NEEDS UPDATING

Please see the google sheet to view/record when each task was performed.

Backups

The Ingest database is automatically backed up using a Kubernetes cron job that runs at some specific time of the day. This can be calibrated if needed, but it only usually runs once a day (at midnight). It also runs a verification script that checks if the backup files have been created, and sends an alert message when there’s any problem.

Backups are located in the ingest-db-backup S3 bucket and any objects are deleted after 90 days.

Tasks

  • Ensure backups are up to date (once per fortnight)
    • Check that there is an object (*.tar.gz) file for today’s backup in dev, staging, and prod.
  • Random sampling of backup to see if verification works correctly and test it can be restored (once per month)
    1. Download a randomly selected backup from one of the environments (check it’s not the same one listed in extra notes in the spreadsheet)
    2. untar it: tar -xzvf 2020-12-15T00_00.tar
    3. Spin up a docker container: docker run -d --name test-mongo -v $PWD/data/db:/data/db mongo:latest
    4. Connect to it: docker exec -it test-mongo /bin/bash
    5. Restore from backup: mongorestore /data/db/dump/BACKUP_FOLDER/
    6. Connect to mongo: mongo
    7. Use admin: use admin
    8. Run each of these and ensure count seem sensible: db.biomaterial.count(), db.bundleManifest.count(), db.file.count(), db.process.count(), db.project.count(), db.protocol.count(), db.submissionEnvelope.count()
    9. exit
    10. exit
    11. docker stop test-mongo && docker rm test-mongo && rm -rf <BACKUP_FILE>.tar
    12. Take note of the backup file tested in the spreadsheet
  • Check the cloud bucket for active usage here (once per month)

Deployments

Kubernetes takes care of most deployment concerns, but from time to time, some services can act up without any warning.
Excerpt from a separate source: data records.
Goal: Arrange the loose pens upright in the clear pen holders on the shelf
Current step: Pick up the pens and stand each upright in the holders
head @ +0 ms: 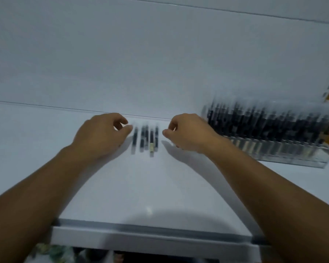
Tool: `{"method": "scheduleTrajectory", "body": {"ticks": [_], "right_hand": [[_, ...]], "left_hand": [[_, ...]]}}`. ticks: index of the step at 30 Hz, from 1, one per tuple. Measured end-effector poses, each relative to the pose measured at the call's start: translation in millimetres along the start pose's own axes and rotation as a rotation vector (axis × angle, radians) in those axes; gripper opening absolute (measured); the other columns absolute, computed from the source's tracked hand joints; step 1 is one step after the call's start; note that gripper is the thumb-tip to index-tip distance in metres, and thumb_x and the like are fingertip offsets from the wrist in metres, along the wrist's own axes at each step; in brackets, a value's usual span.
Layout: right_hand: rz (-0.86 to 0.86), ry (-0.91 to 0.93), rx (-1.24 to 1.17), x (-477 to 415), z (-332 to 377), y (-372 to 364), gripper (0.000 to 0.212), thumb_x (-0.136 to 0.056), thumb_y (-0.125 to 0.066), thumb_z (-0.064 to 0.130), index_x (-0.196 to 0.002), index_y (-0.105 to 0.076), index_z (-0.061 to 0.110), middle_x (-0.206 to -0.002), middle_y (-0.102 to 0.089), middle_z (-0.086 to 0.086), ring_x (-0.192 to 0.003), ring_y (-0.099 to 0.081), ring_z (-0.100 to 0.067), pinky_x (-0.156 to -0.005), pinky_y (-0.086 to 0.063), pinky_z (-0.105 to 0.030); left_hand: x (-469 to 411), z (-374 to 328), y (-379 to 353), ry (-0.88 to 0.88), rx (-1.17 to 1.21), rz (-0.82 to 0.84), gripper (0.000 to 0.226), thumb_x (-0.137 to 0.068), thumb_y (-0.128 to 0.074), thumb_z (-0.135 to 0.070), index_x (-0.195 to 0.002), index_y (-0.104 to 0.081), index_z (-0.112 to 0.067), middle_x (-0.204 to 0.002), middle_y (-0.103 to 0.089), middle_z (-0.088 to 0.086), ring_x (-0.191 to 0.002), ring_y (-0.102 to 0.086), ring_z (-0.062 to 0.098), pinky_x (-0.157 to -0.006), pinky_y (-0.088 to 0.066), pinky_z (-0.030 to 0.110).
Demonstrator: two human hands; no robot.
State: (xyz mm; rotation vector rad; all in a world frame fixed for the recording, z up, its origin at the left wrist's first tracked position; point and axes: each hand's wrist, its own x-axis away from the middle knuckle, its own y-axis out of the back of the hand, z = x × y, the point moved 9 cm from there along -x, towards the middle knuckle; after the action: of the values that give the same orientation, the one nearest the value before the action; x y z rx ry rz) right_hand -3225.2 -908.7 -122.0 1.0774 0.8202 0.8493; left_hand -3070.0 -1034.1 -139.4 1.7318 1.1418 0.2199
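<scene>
My left hand and right hand, fingers curled and empty, flank the loose pens to gather them.

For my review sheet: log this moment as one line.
left hand: empty, beside loose pens | right hand: empty, other side | pens: flat on shelf | pen holder: full, right
</scene>
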Motion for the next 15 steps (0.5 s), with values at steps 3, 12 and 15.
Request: {"method": "scheduleTrajectory", "body": {"ticks": [3,12,15], "right_hand": [[0.01,-0.024,0.037,-21.1,2.3,-17.2,0.036,-0.094,-0.052,0.044,-0.081,-0.064,0.012,-0.08,-0.066,-0.005,-0.087,-0.063,-0.027,-0.068,-0.049,-0.031],[0.034,-0.046,0.009,-37.0,11.8,-40.2,0.04,-0.088,-0.056,0.04,-0.056,-0.051,0.016,-0.061,-0.05,0.0,-0.065,-0.05,-0.02,-0.048,-0.029,-0.027],[0.044,-0.055,-0.038,-35.7,10.3,-42.5,0.043,-0.088,-0.057,0.036,-0.052,-0.047,0.016,-0.057,-0.048,0.001,-0.056,-0.046,-0.014,-0.047,-0.027,-0.026]], "left_hand": [[-3.2,12.4,-11.7,0.055,0.009,0.078,0.036,-0.086,-0.055,-0.06,-0.107,-0.064,-0.032,-0.098,-0.067,-0.013,-0.093,-0.062,0.015,-0.082,-0.045,0.031],[-17.6,7.5,-25.6,0.143,-0.121,0.254,0.037,-0.079,-0.066,-0.053,-0.087,-0.07,-0.017,-0.084,-0.07,-0.002,-0.083,-0.063,0.016,-0.073,-0.05,0.032],[-29.0,-1.5,-28.9,0.165,-0.138,0.369,0.034,-0.078,-0.072,-0.043,-0.076,-0.071,-0.009,-0.073,-0.071,0.005,-0.071,-0.067,0.02,-0.071,-0.055,0.031]]}}
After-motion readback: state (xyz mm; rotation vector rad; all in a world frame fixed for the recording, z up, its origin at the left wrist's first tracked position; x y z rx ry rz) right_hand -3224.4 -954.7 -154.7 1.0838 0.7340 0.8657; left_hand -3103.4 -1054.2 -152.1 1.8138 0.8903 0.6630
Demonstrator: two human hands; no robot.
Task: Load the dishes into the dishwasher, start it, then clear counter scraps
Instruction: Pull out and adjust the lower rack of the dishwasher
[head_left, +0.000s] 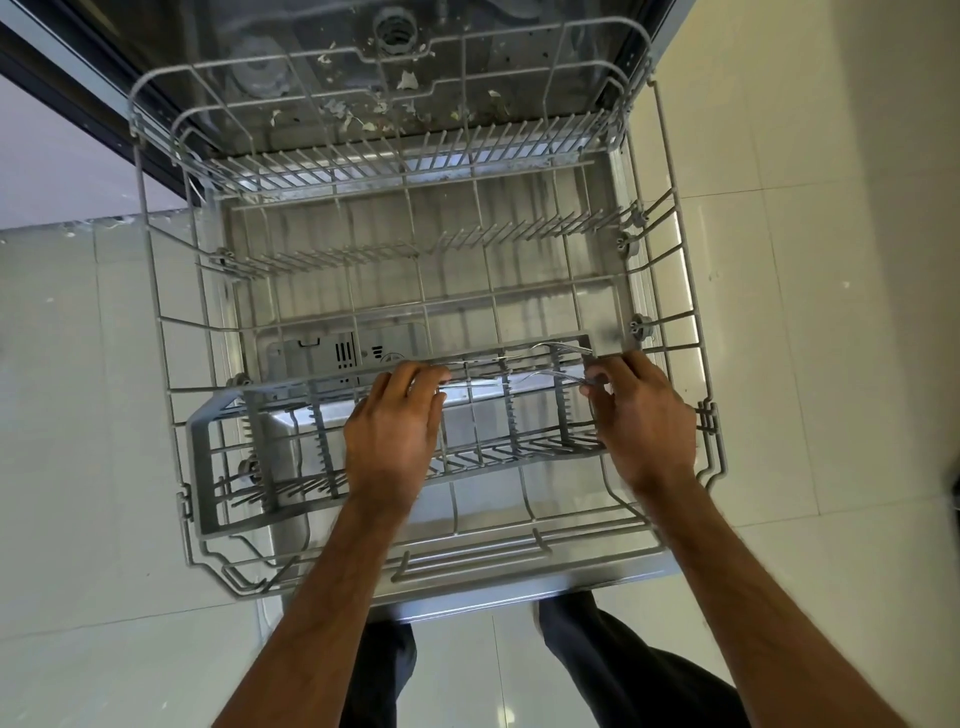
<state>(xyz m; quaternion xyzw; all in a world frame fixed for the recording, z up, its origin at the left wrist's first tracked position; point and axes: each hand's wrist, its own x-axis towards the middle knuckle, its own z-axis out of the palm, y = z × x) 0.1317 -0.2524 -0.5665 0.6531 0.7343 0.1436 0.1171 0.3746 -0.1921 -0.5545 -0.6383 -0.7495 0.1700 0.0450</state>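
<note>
The grey wire lower rack (171, 364) is pulled out over the open dishwasher door (519, 587). A grey cutlery basket (223, 457) lies along the rack's front. My left hand (392, 431) rests on the basket's far rim near its middle, fingers curled over the wire. Over the basket's right end, my right hand (641, 415) pinches thin metal cutlery (558, 347), forks by the look of them, their tips pointing left above the basket. How many pieces there are is unclear.
Food scraps (408, 80) litter the dishwasher tub floor behind the rack. Pale floor tiles (78, 415) surround the door on both sides. My legs in dark trousers (623, 670) stand right behind the door's front edge.
</note>
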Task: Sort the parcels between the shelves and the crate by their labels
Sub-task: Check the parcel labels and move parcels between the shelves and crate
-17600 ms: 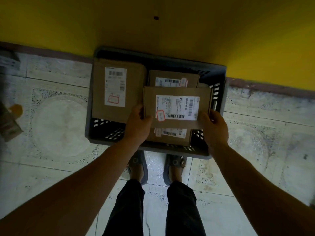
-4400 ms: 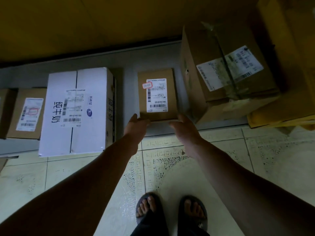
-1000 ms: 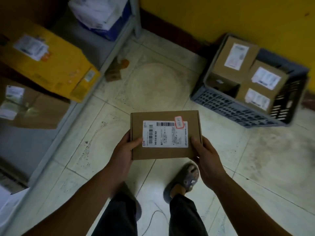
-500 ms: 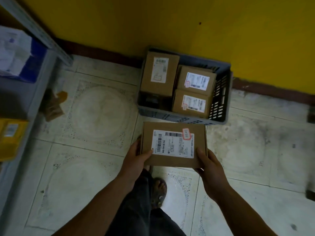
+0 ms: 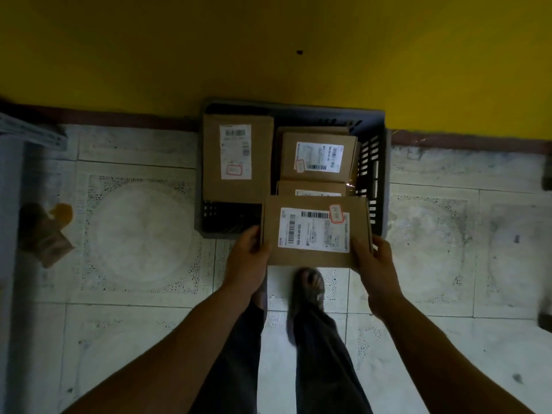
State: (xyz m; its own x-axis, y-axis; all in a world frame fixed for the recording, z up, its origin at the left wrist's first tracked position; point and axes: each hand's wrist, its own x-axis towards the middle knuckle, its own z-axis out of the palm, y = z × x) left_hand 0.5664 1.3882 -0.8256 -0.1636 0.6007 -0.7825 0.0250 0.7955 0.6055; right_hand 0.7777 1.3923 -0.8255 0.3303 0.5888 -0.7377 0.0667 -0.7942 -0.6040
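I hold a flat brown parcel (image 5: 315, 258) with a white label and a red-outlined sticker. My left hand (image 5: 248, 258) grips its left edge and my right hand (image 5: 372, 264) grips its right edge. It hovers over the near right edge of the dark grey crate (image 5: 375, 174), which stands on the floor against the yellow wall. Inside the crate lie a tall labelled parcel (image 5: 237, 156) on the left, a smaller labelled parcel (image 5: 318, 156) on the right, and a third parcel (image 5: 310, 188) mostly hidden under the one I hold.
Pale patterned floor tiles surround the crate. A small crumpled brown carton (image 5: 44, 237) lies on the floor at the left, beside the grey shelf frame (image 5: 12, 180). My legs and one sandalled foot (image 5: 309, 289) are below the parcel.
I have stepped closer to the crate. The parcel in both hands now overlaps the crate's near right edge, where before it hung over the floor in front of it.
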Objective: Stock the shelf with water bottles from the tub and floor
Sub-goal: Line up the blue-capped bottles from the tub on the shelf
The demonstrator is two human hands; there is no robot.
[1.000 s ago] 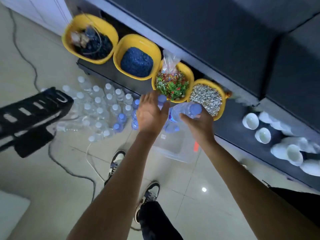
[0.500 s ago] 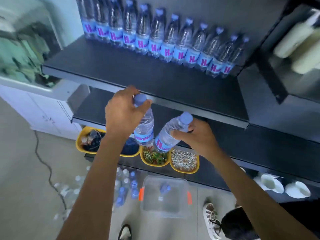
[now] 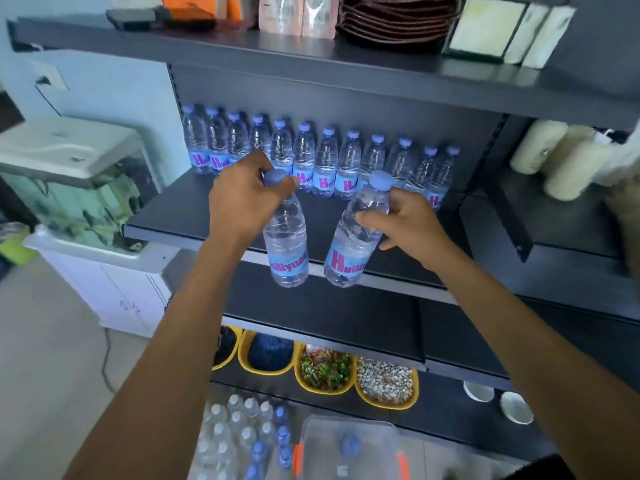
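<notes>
Bottles come up in pairs, one per hand. The left hand (image 3: 242, 202) closes around the neck of the left bottle (image 3: 285, 233) so it hangs upright; the right hand (image 3: 403, 225) wraps the tilted right bottle (image 3: 356, 237) mid-body. Both hover over the shelf (image 3: 166, 216) edge, before the back row (image 3: 322, 161), probably starting a second row. They are clear, blue-capped, with blue labels and pink lettering.
</notes>
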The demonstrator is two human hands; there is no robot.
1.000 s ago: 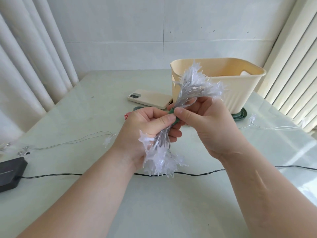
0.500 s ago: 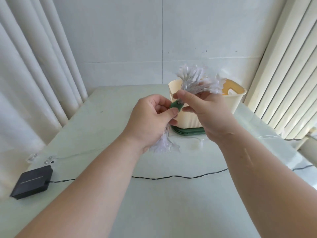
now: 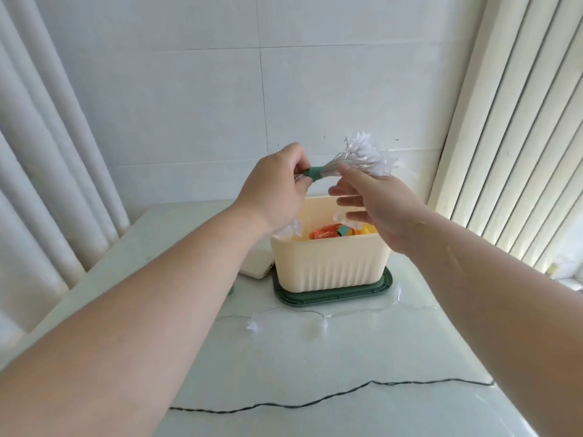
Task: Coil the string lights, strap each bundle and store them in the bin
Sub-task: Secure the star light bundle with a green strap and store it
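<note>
One spiky strapped bundle (image 3: 366,156) is in the left hand (image 3: 274,187).

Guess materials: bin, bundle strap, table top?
Bin: cream plastic, matte, ribbed moulded walls.
Strap round the bundle: green, soft-looking, probably fabric or hook-and-loop; wraps snugly.
Table: pale glossy slab, faint streaks and reflections; stone or glass, cannot tell.

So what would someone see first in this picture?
The fluffy white bundle of lights, held up over the cream bin at the middle of the table. The left hand pinches it by its green strap, and the right hand touches it with fingers spread. An orange coil lies in the bin.
</note>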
Ideally, we should set up monitoring and alerting for this, but in the meantime, regular checks can be done. This can be at the start and/or end of the day.

Use kubectl get pods and kubectl get pods -n kube-system

Tasks

  • Check all pods running (daily)

End-to-end tests

Some manual e2e tests are currently documented here. These do not need to run reguarly but should be run whenever major changes occur.

AWS Usage

Some tasks to collect data about some of the resources we’re using to run or infrastructure. Cloudwatch can be used to monitor.

Tasks

  • Monitor resource usage with Cloudwatch (once per month)
  • Clean up of unused allocated resources (once per month)

Upload Service

The Upload Service is now in the legacy software territory and it’s good to anticipate for its code to rot either by itself or through its external dependencies. We can either choose to learn it so we can maintain, or replace it with something else. However, in the meantime, it’s necessary for the team to at least be able to set it up and/or tear it down in its current state.

Tasks:

  • Set up and tear down the upload service (once per sprint)
    • Just do in dev or staging
    • Ensure that tear downs during the drills do not leave behind resources.
    • Update the infrastructure scripts if there are any issues.